**What is being asked**
Determine how many lines in the entries below include the word "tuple", and reply with that number alone.

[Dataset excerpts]
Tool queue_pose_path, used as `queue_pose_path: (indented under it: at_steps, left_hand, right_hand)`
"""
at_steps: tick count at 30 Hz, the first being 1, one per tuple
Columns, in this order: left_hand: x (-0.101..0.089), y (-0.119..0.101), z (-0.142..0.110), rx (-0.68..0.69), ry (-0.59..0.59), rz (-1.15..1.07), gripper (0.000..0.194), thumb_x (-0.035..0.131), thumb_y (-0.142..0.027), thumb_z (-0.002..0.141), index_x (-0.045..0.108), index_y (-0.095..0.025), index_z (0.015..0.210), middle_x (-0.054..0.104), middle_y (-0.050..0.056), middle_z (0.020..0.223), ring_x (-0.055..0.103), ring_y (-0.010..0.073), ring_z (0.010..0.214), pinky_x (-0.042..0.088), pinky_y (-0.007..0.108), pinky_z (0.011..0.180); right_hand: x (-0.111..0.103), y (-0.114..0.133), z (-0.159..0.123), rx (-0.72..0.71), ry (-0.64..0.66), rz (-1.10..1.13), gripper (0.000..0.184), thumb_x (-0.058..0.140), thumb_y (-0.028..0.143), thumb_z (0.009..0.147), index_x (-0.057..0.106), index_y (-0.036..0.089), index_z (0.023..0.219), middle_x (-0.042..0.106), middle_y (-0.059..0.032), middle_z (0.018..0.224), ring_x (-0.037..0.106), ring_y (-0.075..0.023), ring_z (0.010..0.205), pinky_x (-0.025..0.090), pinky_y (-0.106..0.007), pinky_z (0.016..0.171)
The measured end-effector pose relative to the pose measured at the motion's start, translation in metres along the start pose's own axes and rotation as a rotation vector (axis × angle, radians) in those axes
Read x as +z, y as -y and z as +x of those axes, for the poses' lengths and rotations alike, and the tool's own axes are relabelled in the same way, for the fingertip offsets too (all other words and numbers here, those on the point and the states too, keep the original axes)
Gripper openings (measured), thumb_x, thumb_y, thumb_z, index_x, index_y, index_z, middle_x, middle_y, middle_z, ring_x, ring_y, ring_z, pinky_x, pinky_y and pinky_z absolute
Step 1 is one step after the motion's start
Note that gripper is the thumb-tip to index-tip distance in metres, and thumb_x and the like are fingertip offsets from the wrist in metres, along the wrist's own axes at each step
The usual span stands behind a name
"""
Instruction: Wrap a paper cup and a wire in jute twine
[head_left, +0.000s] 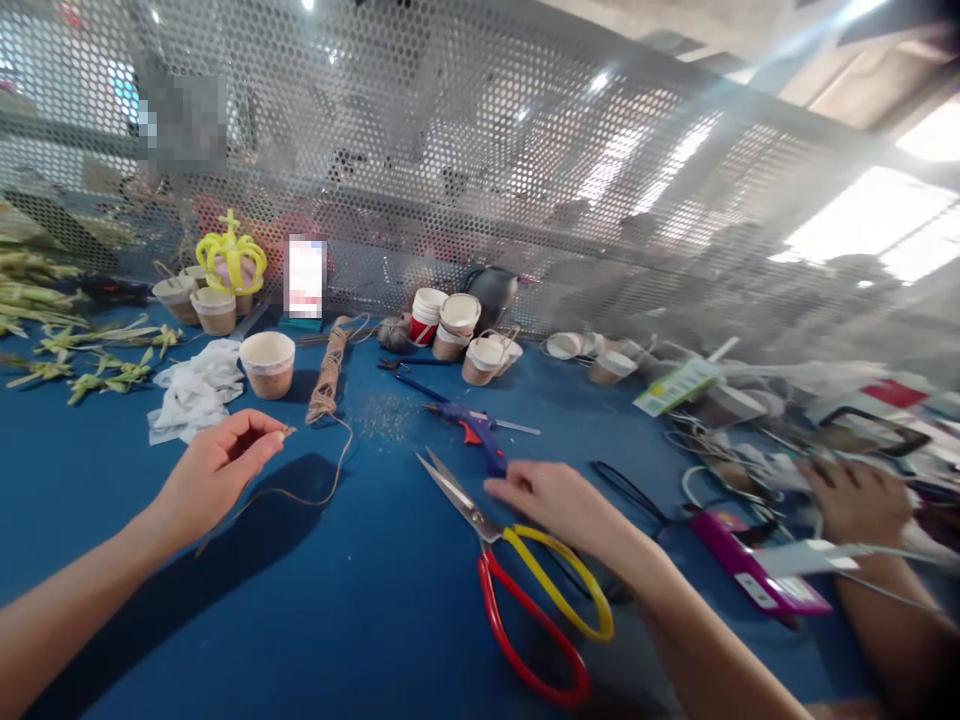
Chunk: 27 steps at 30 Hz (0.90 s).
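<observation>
My left hand (223, 468) is closed in a pinch on a small brown bit that looks like twine (291, 431); most of it is hidden by the fingertips. A bundle of twine (328, 372) lies beyond, its loose strand curving over the table below this hand. A paper cup (268, 366) wrapped in a brown band stands upright behind my left hand. My right hand (551, 500), slightly blurred, has its fingers curled at the handle end of a blue glue gun (469, 422), which lies on its side. Large scissors (474, 515) with red and yellow handles lie partly spread, left of my right wrist.
More wrapped cups (459, 318) stand along the perforated metal screen (450, 170). White crumpled cloth (196, 385) and green plant-like pieces (112, 372) are at left. A phone (305, 277) leans upright. Another person's hand (859, 500) is at right, near cables and a purple box (754, 565).
</observation>
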<state>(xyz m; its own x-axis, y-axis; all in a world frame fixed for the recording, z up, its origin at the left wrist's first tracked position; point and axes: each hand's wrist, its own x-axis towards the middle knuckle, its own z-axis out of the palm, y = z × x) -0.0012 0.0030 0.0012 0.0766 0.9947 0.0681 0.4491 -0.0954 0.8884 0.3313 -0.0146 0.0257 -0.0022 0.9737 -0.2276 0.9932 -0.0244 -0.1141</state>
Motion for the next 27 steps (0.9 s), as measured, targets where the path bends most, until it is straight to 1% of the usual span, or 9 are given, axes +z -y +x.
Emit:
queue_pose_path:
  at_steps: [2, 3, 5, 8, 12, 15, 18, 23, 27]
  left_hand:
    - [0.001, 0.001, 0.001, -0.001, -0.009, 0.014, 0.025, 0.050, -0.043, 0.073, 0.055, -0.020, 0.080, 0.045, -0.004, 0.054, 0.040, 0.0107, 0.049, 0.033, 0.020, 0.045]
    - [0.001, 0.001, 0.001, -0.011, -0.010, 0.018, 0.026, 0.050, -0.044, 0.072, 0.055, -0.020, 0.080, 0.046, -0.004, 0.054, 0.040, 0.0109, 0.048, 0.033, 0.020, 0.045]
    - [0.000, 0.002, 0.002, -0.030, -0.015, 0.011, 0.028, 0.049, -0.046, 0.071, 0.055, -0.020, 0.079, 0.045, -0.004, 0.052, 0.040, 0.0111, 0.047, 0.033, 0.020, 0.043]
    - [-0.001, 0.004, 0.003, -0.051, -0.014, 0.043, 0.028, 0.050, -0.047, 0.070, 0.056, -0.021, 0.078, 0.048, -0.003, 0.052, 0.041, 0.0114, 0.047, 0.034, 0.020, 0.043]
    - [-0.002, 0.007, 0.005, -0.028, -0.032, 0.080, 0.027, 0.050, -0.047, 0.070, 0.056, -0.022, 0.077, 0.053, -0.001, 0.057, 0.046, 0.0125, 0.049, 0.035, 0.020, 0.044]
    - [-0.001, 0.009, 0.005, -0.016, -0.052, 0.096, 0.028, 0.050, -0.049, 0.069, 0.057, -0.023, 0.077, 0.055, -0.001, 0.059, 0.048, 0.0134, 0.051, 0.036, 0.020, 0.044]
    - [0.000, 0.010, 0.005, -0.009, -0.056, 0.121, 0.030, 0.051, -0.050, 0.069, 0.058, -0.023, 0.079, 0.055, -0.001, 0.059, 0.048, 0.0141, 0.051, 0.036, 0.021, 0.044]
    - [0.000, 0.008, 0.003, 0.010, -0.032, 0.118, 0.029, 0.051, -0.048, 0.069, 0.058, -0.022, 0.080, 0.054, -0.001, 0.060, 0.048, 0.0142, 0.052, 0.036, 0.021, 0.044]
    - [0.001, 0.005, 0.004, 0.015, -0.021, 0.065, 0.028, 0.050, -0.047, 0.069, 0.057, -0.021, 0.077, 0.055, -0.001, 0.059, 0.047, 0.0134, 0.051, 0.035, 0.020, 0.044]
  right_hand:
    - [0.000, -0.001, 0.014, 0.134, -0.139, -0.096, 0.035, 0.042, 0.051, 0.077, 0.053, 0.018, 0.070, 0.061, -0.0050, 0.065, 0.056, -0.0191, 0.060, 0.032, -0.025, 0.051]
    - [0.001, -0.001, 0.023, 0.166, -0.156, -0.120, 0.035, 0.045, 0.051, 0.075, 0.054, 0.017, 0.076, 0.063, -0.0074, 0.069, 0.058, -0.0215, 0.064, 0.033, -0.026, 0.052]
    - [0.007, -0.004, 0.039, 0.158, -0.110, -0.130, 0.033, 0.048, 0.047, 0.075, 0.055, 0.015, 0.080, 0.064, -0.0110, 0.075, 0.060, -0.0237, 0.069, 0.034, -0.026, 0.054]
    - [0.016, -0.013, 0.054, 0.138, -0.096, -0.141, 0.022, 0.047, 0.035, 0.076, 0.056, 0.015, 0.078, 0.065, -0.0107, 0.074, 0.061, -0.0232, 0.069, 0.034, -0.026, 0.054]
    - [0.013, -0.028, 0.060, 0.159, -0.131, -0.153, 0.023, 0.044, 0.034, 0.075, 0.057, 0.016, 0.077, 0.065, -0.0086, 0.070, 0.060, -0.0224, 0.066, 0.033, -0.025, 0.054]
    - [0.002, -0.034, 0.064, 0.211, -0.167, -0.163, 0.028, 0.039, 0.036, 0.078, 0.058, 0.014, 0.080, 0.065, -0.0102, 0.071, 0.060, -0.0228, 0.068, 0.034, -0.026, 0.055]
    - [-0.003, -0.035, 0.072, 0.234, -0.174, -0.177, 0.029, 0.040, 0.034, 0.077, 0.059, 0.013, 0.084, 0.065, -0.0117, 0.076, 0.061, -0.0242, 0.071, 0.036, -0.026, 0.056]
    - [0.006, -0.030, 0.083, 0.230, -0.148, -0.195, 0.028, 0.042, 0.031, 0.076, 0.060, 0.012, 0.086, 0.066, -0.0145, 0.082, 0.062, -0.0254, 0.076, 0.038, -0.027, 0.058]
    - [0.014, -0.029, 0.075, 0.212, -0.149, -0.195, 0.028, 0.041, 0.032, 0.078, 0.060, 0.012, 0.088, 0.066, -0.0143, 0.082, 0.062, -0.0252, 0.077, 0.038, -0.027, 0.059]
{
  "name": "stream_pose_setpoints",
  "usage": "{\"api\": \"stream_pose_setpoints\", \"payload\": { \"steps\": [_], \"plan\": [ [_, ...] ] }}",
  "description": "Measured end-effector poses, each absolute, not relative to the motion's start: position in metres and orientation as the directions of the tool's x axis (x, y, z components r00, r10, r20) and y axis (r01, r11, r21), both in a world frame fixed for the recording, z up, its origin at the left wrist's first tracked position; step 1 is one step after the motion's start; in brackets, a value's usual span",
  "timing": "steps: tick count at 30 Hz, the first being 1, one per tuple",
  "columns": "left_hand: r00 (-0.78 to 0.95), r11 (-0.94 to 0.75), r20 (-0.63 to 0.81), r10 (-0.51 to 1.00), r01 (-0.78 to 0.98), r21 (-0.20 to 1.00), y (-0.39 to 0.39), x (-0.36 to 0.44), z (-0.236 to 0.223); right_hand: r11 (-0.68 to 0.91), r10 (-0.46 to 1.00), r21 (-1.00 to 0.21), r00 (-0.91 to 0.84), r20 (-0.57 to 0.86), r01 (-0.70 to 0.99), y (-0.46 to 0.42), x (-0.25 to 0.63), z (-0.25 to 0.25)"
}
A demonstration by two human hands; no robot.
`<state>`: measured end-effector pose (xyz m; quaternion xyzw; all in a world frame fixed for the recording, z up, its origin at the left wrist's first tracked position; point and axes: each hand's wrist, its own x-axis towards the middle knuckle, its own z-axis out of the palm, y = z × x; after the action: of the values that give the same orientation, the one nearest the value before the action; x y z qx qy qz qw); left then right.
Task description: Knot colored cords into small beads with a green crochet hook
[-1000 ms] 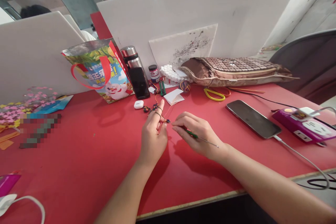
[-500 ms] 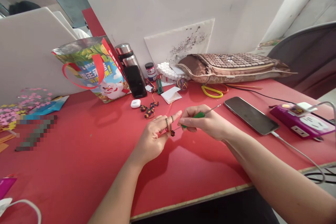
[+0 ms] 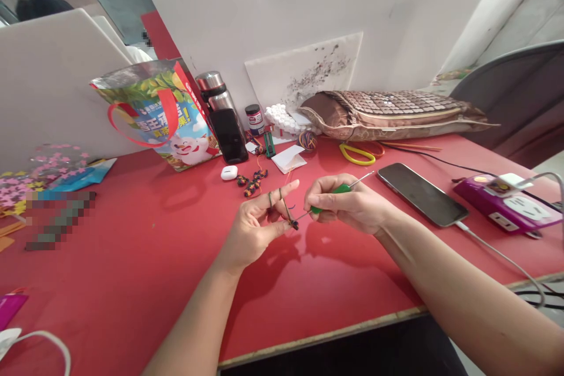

**Output for this exercise**
2